La solitude dans laquelle se trouve Modibo Diarra s’exprime dans la difficulté qui est la sienne pour constituer un gouvernement qui tienne la route et qui, sans faire l’unanimité, fasse consensus à l’interne comme à l’externe. Premier ministre par la grâce de la Cédéao, Modibo Diarra l’est d’abord par sa proximité avec le Burkina Faso et les responsables politiques burkinabè (la dernière fois où je l’ai rencontré c’était d’ailleurs à Ouaga où il était en compagnie de son ami, Filippe Savadogo, alors ministre de la Culture, du Tourisme et de l’Information). Blaise Compaoré, médiateur dans la « crise malo-malienne », et Djibrill Y. Bassolé, son ministre des Affaires étrangères et de la Coopération régionale – omniprésent dans la gestion de ce dossier – savent mieux que quiconque que la seule issue à la crise est le dialogue et que le recours à la force (prôné par Abidjan, Abuja, Niamey et Nouakchott) serait une incursion dans une aventure dont personne n’est en mesure de savoir comment elle se terminera. A défaut d’éradiquer les « rébellions » qui sévissent dans le Nord-Mali et qui occupent militairement et socialement le terrain, il faut les asphyxier, les étouffer, les isoler… Il faut surtout empêcher l’axe Bissau-Tombouctou-Tamanrasset-Misratah, la route de la drogue, de se renforcer.

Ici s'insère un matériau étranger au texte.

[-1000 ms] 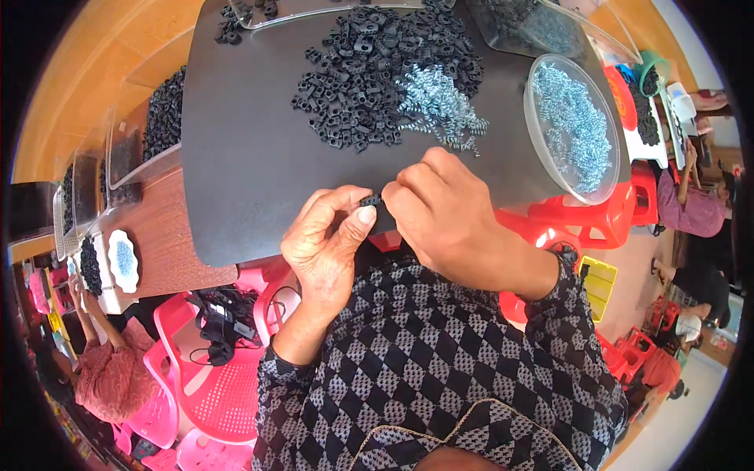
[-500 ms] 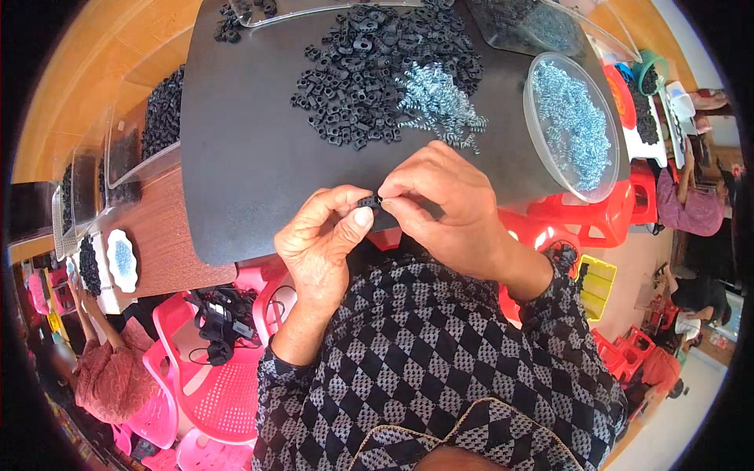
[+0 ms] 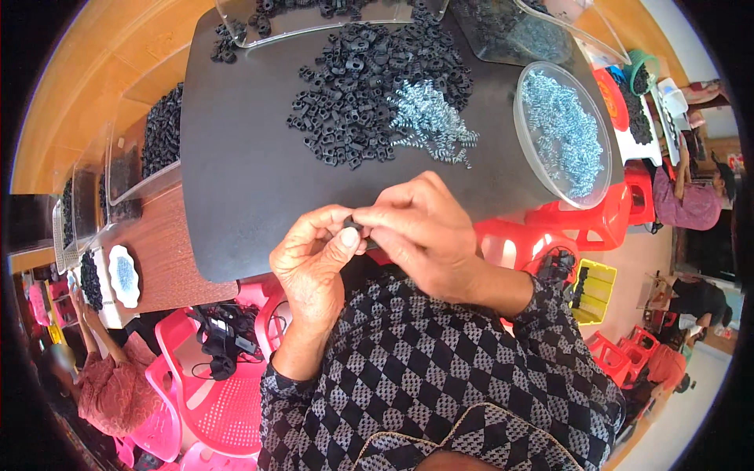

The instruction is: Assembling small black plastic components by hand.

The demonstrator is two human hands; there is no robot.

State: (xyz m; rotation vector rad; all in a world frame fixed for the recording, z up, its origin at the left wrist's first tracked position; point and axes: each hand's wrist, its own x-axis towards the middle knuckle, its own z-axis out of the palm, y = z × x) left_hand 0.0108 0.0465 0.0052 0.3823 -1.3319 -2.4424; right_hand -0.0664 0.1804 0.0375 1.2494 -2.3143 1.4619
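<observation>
Dead centre, the left hand [image 3: 308,257] clamps a small black piece [image 3: 353,224], unfinished by the look of it; the right hand [image 3: 430,239] bunches against it, grip hidden. Plenty seems left: loose black parts [image 3: 345,118] and springs [image 3: 430,119] heaped upper centre, more in a tub [image 3: 543,174], upper right.

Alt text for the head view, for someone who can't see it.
The left hand grips a small black part, the right hand touching it, at a dark table. Beyond lie heaped black parts and springs; a clear tub at right holds more springs.
</observation>
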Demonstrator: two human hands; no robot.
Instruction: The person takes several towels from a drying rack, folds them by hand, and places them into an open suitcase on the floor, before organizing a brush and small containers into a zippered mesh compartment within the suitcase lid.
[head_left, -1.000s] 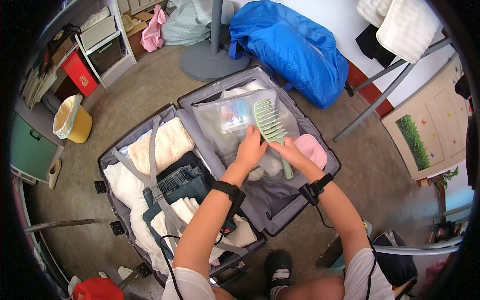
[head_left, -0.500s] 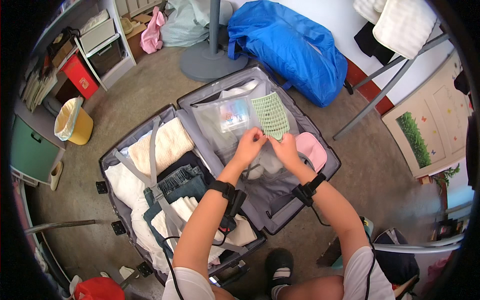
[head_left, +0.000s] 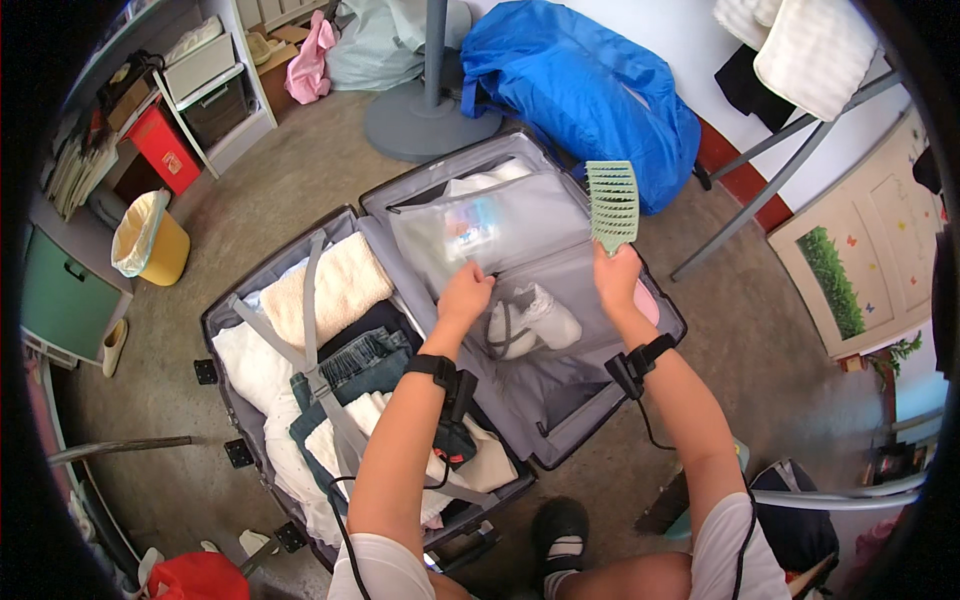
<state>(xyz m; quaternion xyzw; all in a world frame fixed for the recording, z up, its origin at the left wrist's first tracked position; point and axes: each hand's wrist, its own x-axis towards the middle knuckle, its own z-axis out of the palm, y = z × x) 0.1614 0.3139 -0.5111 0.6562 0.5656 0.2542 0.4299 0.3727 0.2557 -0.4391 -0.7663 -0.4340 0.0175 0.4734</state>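
Note:
A pale green vented hairbrush (head_left: 614,200) is upright in my right hand (head_left: 618,275), which grips its handle above the right half of an open suitcase (head_left: 575,428). My left hand (head_left: 467,294) pinches a small dark zipper pull (head_left: 494,275) on the lining's mesh divider (head_left: 548,215). Behind the upper mesh, a clear packet with a colourful print (head_left: 472,228) shows. Below my hands lies a white bundle with grey straps (head_left: 548,318). Beside my right wrist, a pink item (head_left: 647,303) is partly hidden.
The suitcase's left half holds a cream towel (head_left: 330,288), folded jeans (head_left: 362,362) and white clothes under grey straps. Beyond stand a round grey pole base (head_left: 415,140) and a blue bag (head_left: 570,85). A yellow bin (head_left: 165,250) is at left, metal legs (head_left: 755,195) at right.
My hands have moved apart. My right hand has carried the hairbrush up and right, off the mesh, while my left hand has shifted left. The pink item is now more hidden.

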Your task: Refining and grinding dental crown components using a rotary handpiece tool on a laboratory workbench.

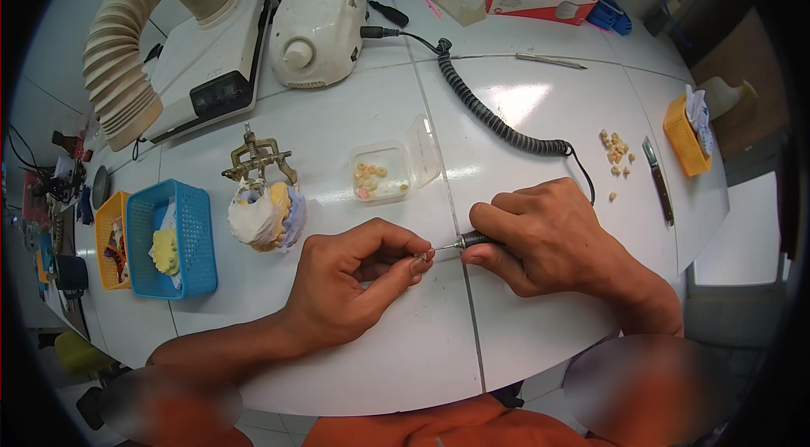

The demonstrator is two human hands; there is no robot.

Trois mois viennent de s’écouler depuis le déclenchement par le MNLA de la « guerre » contre le pouvoir en place à Bamako (17 janvier 2012). Il y a tout juste un mois (22 mars 2012), le coup d’Etat militaire mettait par terre le régime d’ATT. Personne, aujourd’hui, ne sait combien de temps il faudra pour que le Mali retrouve son intégralité territoriale, que le pays soit totalement pacifié et que des élections puissent être organisées. Autant dire que Modibo Diarra va avoir besoin d’un sérieux coup de main de tous ceux qui veulent empêcher le pire de se produire en Afrique de l’Ouest. Des putschs à répétition ; l’ancrage des mafieux.